Other proteogenomics investigations that combine proteomics and genomics methods concentrate on antibody sequencing, immunogenic peptide discovery, or venom peptides. To facilitate these cross-omics research, an increasing number of bioinformatics tools and resources have been available over time. Some of these methods are useful exclusively for particular phases of proteogenomics research, such as creating unique sequence databases for mass spectrometry fragmentation spectrum matching based on the results of next-generation sequencing.
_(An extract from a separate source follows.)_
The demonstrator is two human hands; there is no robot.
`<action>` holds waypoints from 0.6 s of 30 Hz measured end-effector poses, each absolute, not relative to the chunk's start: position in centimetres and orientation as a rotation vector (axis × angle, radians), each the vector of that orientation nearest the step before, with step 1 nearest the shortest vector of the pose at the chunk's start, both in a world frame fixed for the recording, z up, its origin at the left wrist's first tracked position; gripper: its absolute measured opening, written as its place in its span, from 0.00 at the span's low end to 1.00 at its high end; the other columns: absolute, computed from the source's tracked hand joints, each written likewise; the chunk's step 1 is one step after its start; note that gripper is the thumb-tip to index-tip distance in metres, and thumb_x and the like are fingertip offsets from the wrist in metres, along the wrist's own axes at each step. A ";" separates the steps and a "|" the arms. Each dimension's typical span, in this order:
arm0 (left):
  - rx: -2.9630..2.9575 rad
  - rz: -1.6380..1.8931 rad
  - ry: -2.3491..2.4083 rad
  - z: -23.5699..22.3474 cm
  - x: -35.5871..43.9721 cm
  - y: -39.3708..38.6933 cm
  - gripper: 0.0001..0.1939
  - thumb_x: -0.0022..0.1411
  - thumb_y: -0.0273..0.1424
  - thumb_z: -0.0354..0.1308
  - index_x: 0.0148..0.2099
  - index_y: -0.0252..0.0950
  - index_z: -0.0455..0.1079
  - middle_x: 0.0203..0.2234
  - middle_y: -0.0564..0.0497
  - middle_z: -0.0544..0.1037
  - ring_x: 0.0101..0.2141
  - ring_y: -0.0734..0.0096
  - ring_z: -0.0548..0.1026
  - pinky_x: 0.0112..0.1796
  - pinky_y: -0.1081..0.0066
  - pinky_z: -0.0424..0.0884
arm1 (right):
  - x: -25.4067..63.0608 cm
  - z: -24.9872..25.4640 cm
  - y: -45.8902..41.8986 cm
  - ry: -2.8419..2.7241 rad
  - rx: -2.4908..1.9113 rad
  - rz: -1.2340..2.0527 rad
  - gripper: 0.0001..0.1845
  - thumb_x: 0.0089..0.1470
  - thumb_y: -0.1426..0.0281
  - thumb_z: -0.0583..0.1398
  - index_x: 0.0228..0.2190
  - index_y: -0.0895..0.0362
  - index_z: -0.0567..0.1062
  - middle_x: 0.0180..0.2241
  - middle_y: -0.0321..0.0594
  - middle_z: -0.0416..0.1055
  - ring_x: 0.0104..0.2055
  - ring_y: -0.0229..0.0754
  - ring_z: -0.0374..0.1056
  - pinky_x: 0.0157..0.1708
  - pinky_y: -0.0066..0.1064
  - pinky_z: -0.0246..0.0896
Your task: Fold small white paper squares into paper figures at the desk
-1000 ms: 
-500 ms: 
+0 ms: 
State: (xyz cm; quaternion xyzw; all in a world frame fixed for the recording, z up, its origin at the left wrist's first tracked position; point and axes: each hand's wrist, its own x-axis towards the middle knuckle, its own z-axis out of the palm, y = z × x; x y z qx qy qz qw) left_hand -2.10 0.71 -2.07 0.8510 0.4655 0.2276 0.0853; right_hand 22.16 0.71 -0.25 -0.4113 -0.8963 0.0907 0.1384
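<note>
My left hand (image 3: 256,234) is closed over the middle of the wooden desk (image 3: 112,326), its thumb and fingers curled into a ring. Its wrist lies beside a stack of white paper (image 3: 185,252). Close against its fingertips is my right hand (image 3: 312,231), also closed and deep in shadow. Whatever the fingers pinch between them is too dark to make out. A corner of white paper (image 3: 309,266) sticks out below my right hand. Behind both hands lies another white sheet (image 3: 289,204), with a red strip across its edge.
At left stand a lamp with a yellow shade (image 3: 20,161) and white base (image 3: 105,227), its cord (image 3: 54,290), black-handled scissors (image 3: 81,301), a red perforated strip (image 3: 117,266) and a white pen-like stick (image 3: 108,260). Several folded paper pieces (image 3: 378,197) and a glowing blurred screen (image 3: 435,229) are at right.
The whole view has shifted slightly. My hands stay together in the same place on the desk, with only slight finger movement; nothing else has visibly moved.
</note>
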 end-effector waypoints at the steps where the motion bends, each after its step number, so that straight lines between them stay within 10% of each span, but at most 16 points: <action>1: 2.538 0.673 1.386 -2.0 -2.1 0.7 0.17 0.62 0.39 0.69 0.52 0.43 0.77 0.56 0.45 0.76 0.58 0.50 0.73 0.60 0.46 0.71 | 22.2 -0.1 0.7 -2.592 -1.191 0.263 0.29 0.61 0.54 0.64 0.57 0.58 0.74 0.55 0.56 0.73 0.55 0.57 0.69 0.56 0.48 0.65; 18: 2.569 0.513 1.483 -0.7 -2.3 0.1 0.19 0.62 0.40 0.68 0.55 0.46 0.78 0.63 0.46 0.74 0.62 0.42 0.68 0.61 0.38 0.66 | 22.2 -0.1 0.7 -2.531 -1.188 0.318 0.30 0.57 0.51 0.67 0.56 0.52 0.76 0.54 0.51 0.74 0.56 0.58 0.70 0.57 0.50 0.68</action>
A few integrative tools that can carry out comprehensive proteogenomics analyses have also become available over the past few years. While some of these are implemented in a web-based framework like Galaxy, others are given as stand-alone solutions.

As NGS methods become more accessible and affordable, they are frequently used in conjunction with corresponding MS-based proteomics investigations. A more thorough search space for MS/MS identification is produced by adding additional data acquired from genomics, transcriptomics, or translatomics data, based on genome sequencing, RNAseq, and ribosome profiling, respectively. Transcript abundance, translation efficiency, translation initiation site location, somatic versus germ line mutations, splice variation, and delineation of novel coding regions are just a few examples of the various types of information that can be gleaned from these various NGS-based technologies to support and improve the MS-based peptide and protein identification process.